As he did the insatllation of RedHat and I directed him over the
telephone, things seemed to work pretty well. X worked on the first try,
networking took a few minutes, and we insatlled all kinds of eye candy
like enlightenment and gnome without any trouble. After he had used it for
about 90 minutes, it crashed. I'm not sure how, but I would assume X
freezed up since this is a windows user by nature and probably remembers
that when the cursor freezes, you're dead.

Perhaps just X windows itself locked up but left the kernel running
behind it...

So the machine dropped him into single-user mode to fix filesystem
problems. Scared the hell out of him. I taught him how to use fdisk and
fix his errors.

Sorry for saying that X windows is likely to crash the system when of
course we all know that, but maybe the next story will be a little better.

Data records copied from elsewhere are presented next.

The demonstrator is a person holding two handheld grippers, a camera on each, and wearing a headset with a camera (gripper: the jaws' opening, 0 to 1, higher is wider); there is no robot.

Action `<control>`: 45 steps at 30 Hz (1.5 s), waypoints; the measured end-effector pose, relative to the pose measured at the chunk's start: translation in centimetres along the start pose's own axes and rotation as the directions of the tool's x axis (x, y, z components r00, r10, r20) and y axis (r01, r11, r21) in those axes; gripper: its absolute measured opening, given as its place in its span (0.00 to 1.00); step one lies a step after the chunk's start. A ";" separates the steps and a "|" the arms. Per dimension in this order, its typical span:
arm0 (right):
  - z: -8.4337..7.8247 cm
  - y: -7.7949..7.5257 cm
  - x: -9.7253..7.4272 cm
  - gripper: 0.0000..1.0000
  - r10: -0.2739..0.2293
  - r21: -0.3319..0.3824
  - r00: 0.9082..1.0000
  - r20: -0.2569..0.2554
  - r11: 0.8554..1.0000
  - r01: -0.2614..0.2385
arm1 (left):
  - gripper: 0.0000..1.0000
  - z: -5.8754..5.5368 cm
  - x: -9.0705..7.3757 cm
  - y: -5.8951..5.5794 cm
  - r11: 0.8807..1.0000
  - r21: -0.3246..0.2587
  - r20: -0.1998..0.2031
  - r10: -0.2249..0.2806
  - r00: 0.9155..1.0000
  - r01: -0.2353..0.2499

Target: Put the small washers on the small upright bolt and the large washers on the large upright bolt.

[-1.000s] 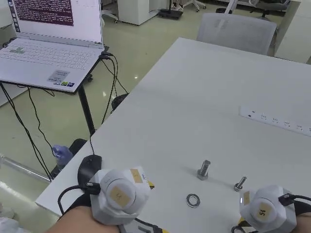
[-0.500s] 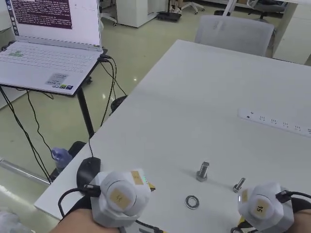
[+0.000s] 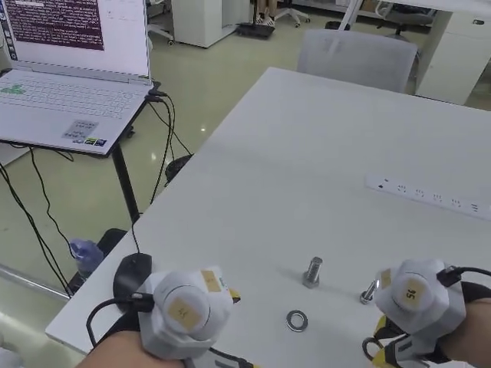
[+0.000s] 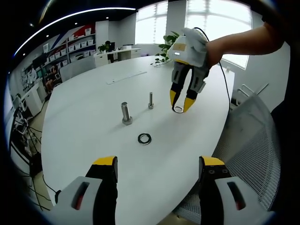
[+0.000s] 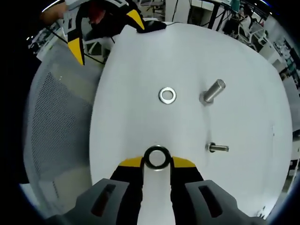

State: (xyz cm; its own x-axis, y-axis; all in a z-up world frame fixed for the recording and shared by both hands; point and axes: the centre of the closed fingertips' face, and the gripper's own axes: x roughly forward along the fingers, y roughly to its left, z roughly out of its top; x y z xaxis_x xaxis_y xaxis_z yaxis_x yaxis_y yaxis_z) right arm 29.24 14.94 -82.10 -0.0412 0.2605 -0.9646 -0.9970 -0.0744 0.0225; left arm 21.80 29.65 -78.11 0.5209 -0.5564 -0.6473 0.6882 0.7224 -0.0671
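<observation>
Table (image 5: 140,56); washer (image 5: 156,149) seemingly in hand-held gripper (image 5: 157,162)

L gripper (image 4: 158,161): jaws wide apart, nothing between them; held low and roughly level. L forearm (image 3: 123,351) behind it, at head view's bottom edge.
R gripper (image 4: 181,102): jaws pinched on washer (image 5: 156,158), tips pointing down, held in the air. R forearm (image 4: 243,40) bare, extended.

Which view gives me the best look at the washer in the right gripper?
The right gripper view: the washer sits close and face-on between the right gripper's jaw tips. The left gripper view shows it small and far off. In the head view the gripper's body hides it.
</observation>
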 end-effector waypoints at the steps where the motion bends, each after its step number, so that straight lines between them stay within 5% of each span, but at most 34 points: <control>1: 0.2 -0.1 -0.3 0.21 -0.001 0.003 1.000 0.003 1.000 0.001 | 0.70 0.0 0.0 0.0 1.000 0.001 0.000 -0.001 1.000 0.001; 21: 3.8 -4.8 -4.3 0.21 -0.058 0.037 0.998 0.038 0.998 0.056 | 0.75 -0.2 0.4 0.3 1.000 0.003 0.005 0.005 1.000 -0.005; 45: 8.0 -8.9 -2.5 0.21 -0.051 0.008 0.997 0.055 0.999 0.051 | 0.83 0.1 1.4 1.1 1.000 -0.010 0.018 0.003 1.000 -0.003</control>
State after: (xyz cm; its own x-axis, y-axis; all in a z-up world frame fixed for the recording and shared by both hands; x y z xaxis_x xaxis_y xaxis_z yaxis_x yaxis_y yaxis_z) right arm 37.69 22.69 -77.77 0.0061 0.3162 -0.9487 -0.9983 -0.0534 -0.0242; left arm 23.35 29.59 -79.02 0.5318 -0.5613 -0.6341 0.6816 0.7281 -0.0730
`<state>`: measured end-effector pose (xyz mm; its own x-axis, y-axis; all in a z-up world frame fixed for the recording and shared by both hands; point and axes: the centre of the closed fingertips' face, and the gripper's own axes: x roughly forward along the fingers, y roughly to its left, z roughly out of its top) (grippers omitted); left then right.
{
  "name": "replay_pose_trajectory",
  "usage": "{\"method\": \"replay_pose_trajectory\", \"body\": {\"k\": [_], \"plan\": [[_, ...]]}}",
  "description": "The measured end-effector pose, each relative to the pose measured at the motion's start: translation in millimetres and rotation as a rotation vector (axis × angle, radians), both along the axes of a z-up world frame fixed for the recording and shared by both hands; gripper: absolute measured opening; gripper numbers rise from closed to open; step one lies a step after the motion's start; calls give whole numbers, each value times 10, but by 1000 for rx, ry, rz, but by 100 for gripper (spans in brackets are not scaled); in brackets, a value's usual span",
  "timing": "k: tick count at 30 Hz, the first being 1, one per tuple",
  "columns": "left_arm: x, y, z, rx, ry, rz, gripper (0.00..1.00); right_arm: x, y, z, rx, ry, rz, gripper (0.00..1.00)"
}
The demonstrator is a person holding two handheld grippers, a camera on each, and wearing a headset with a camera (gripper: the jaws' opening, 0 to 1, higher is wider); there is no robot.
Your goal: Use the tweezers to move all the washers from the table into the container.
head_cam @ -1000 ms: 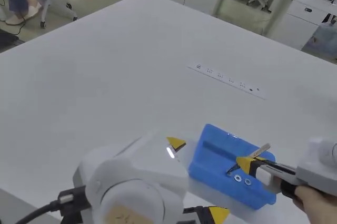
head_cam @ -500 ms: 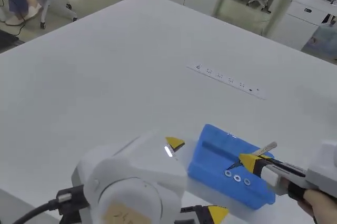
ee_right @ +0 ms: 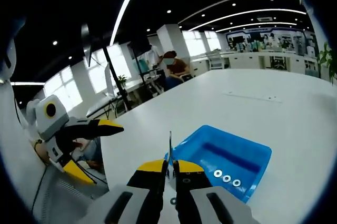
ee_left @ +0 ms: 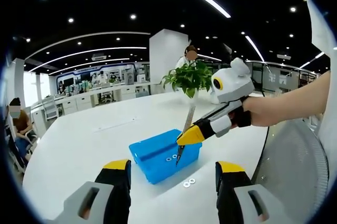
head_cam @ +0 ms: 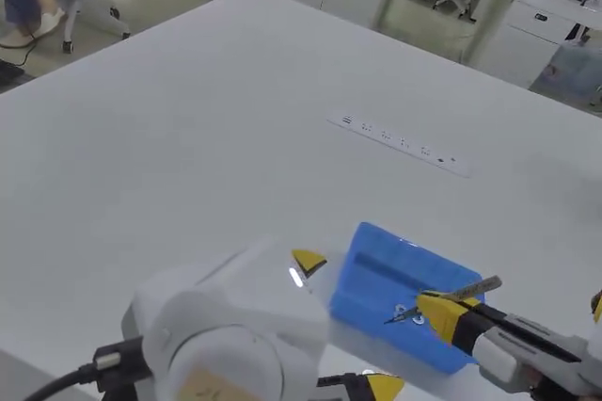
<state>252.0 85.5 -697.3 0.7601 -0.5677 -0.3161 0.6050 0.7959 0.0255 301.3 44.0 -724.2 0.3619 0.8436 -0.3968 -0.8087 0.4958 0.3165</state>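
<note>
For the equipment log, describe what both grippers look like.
The left gripper and right gripper match: rounded white-grey housings, black jaws capped with yellow tips. A black cable runs from the left one's rear.

Ahead of the right gripper [ee_right: 169, 165], whose shell is smooth white plastic with yellow tips, are a smooth matt white worktop [head_cam: 235, 119], a blue plastic container [head_cam: 376, 274] with a soft sheen, bright metal washers [ee_right: 225, 177] inside it, and thin grey metal tweezers [ee_left: 188, 120] between the gripper's jaws.
</note>
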Motion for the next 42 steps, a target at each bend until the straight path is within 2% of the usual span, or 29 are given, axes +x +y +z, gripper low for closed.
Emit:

Here's an exercise: start x, start netscape, kill x (lets say its
segfaulted or you need to kill it with c-a-backspace becuase it's not
responding). Now look at your load average. Netscape has gone crazy. It's
probably in an infinite loop.

The same thing happened to my friend _for_no_apparent_reason_. Suddenly
you would notice that the load average was high and I would have to tell
him to kill netscape and gmc. (I think it happened 4 or 5 times with
netscape and once with gmc.) The load average gets pretty high when 3
processes have gone into infinite loops!

I suppose that this is a bug in a few applications. Still, it is not
acceptable in a server setting to come in a few days latter and find that
3 netscape processes that i thought were long gone had gone into infinite
loops.

Perhaps the kernel should kill processes that go into infinite loops. I am
not sure how that would be possible, especially when it is perfectly
accectable to use 100% of the cpu (examples: rc5des, crack). For some
reason, these phantom processes usually do not end up using the full 100%
of the cpu. its usually more like 50%, but if 3 are running tahn thats an
attempted 150% load on a poor little box. I've had similar thinks happen
on my machine too, but usually only when X is killed.